Entro fine gennaio si comprenderà la durata del governo. È stato Matteo Renzi a fissare questa data che, nel linguaggio del non detto, significa che o si trova l’accordo sulla Legge elettorale o si precipiterà il Paese verso le urne in primavera. Con ogni probabilità con il Mattarellum.

Molti i temi che sono scaturiti dall’Assemblea del Pd di domenica. In primis, l’incoronazione di Matteo Renzi che non ha risparmiato messaggi plateali e criptati durante il suo discorso. “Restare ribelli”, il nuovo messaggio che viene lanciato da Renzi a tutti gli iscritti del partito. Ma è sul timing delle riforme, 12-15 mesi, per realizzare un programma corposo e “rivoluzionario”, che si gioca la Legislatura. O meglio, non è neppure sulla mega riforma del lavoro, sulle unioni civili, sull’Europa e su tutto ciò che il segretario democartico ha annunciato sul palco, ma sempre e solo sulla riforma della Legge elettorale.

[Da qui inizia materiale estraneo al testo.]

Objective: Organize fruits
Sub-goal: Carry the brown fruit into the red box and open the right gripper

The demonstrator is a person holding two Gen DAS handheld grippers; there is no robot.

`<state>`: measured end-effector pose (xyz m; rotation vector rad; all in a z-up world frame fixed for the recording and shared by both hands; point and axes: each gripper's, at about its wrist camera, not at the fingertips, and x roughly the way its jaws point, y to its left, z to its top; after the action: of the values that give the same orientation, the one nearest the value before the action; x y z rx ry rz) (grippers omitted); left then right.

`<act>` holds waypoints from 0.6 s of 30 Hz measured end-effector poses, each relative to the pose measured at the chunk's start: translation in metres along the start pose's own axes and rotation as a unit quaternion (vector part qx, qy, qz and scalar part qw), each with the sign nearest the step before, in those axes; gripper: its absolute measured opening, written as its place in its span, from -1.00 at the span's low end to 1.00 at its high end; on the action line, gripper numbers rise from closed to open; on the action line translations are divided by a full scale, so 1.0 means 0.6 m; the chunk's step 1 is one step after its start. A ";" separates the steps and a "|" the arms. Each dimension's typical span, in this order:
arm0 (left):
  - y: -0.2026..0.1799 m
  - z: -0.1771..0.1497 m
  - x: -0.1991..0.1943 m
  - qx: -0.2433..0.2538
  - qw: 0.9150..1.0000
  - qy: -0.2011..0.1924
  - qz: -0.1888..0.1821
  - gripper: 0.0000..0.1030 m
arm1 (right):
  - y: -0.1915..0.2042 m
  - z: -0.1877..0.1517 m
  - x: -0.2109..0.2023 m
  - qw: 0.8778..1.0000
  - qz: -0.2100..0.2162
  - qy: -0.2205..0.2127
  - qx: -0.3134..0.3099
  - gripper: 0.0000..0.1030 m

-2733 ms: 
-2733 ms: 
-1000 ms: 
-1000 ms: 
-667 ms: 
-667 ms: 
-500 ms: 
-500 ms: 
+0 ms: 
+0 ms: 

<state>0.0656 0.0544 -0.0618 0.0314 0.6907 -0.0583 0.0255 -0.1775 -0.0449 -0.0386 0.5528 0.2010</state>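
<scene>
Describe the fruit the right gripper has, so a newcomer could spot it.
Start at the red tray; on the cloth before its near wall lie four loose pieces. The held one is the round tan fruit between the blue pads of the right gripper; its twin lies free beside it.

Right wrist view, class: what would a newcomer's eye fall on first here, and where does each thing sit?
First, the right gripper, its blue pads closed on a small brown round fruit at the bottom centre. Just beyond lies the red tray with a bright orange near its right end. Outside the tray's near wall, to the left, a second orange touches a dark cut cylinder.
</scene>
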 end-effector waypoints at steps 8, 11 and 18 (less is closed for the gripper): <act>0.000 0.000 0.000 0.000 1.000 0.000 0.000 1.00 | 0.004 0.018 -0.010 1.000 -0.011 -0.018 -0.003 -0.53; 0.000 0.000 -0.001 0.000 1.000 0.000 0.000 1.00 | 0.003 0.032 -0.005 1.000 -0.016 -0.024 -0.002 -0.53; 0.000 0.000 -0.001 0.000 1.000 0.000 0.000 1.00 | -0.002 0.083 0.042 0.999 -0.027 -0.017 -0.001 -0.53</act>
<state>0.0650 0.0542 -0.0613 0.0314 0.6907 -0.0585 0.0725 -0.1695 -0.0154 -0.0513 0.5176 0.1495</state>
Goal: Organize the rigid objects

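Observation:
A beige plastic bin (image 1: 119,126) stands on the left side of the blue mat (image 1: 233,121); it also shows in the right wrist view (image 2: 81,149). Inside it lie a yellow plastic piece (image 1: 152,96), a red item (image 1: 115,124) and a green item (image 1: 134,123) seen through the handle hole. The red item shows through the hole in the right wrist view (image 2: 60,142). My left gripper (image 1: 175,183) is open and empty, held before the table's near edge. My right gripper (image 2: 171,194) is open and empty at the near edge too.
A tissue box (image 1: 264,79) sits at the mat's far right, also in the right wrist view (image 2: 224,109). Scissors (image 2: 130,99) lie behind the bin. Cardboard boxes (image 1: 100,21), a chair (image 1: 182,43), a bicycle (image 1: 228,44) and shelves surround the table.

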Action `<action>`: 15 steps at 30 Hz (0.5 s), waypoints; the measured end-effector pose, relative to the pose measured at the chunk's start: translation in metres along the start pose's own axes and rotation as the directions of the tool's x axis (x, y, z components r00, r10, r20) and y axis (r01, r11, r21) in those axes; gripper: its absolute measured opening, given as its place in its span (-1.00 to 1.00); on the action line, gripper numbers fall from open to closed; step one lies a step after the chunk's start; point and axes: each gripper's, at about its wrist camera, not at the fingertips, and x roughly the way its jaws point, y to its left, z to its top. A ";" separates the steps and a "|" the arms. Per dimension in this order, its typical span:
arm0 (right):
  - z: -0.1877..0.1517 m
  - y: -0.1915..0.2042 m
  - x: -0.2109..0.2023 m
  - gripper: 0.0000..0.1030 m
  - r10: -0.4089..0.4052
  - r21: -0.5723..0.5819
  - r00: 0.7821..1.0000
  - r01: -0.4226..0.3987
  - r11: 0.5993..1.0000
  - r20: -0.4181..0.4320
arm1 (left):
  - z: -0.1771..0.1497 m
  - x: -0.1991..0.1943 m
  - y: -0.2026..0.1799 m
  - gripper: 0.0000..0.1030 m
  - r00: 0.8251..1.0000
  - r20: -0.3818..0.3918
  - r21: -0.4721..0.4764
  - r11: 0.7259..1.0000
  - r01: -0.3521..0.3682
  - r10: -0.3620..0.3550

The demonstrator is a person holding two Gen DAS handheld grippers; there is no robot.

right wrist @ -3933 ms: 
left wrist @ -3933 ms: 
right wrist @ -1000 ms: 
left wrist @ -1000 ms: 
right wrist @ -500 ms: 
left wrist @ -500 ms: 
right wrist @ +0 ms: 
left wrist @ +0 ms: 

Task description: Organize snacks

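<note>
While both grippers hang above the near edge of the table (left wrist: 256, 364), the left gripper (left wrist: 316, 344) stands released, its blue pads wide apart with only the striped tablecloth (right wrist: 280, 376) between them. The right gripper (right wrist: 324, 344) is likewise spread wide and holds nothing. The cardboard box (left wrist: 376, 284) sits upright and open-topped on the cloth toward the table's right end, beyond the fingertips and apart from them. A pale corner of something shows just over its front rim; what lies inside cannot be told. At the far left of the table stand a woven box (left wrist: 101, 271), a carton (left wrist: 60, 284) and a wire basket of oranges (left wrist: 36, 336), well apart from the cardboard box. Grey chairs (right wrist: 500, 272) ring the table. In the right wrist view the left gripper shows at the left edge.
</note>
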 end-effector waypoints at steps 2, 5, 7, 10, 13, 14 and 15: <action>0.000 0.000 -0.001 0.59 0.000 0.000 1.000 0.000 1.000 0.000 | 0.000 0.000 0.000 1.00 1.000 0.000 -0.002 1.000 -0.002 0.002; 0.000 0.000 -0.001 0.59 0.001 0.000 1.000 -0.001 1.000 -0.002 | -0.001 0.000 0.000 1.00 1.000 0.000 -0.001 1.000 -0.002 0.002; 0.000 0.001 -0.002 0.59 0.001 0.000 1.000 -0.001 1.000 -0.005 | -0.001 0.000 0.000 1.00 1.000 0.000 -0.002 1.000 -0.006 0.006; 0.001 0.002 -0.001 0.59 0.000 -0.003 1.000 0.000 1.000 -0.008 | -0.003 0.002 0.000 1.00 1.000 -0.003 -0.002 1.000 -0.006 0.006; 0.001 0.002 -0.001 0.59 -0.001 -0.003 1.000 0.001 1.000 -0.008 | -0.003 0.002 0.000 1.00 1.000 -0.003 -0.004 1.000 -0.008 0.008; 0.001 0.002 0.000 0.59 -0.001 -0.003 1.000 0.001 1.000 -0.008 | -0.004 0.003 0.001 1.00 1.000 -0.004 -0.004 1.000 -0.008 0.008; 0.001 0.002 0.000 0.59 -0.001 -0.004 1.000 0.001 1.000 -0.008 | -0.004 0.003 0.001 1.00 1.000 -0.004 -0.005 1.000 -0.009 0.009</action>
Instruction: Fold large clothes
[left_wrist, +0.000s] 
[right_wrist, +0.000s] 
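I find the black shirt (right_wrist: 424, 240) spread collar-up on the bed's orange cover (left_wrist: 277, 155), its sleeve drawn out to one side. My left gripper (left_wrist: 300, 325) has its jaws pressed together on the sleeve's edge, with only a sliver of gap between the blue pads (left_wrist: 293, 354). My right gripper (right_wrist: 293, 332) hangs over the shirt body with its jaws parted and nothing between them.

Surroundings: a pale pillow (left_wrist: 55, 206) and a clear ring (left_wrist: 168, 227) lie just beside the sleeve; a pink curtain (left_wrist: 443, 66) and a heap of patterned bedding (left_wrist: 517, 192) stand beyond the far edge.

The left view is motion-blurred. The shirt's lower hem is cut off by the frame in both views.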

A ben vedere, infatti, la prima scadenza fissata è proprio questa: entro gennaio deve essere trovata la quadratura. Non più, dunque, entro maggio, come Renzi aveva dichiarato la scorsa settimana, ma entro il 31 di gennaio. E questa affermazione deve aver provocato un brivido freddo al premier Enrico Letta. Se non si trova l’accordo nella maggioranza che sostiene il governo – Pd, Ncd, Monti e Per l’Italia – si guarderà anche alle forze di opposizione, Forza Italia e Movimento 5 Stelle, questa la road map fissata dal segretario del Pd. È chiaro, dunque, che le fibrillazioni all’interno della maggioranza sono destinate a rimanere alte e continue per ancora molte settimane.

Il Nuovo Centrodestra del vicepremier Angelino Alfano potrebbe accettare la Legge elettorale del cosiddetto Sindaco D’Italia, con primo turno basato sul proporzionale per i partiti e secondo turno con i due candidati più votati. Ma, questa è solo l’ultima scelta del nuovo Pd targato Renzi. I “ribelli”, infatti, preferirebbero un modello alla francese, con collegi, che di fatto condannerebbe all’estinzione la gran parte dei partiti piccoli, garantendo – ad oggi – la sola sopravvivenza di Pd, Fi e M5S. Costringendo gli altri a stringere accordi di coalizione pur di strappare qualche rappresentante. Ed è proprio questo bipolarismo coatto che ha generato, lungo questi ultimi 20 anni, un’instabilità importante per il Paese. Se non si dovesse raggiungere questo obiettivo, la carta da spendere sul tavolo da gioco ha un nome ben preciso: Mattarellum. Anche in questo caso, ad essere avvantaggiati sarebbero proprio i grandi partiti.

Se si dovesse riuscire a trovare l’intesa all’interno del perimetro dell’attuale maggioranza, allora ci sono speranze che l’Esecutivo possa effettivamente arrivare al 2015. Se, invece, si arriverà ad un accordo extra-maggioranza per la Legge elettorale, il Governo Letta è naturalmente finito.

E allora cosa resterà dei punti programmatici illustrati da Renzi? Una buona base di partenza per il proprio programma elettorale da presentare agli elettori fra qualche mese.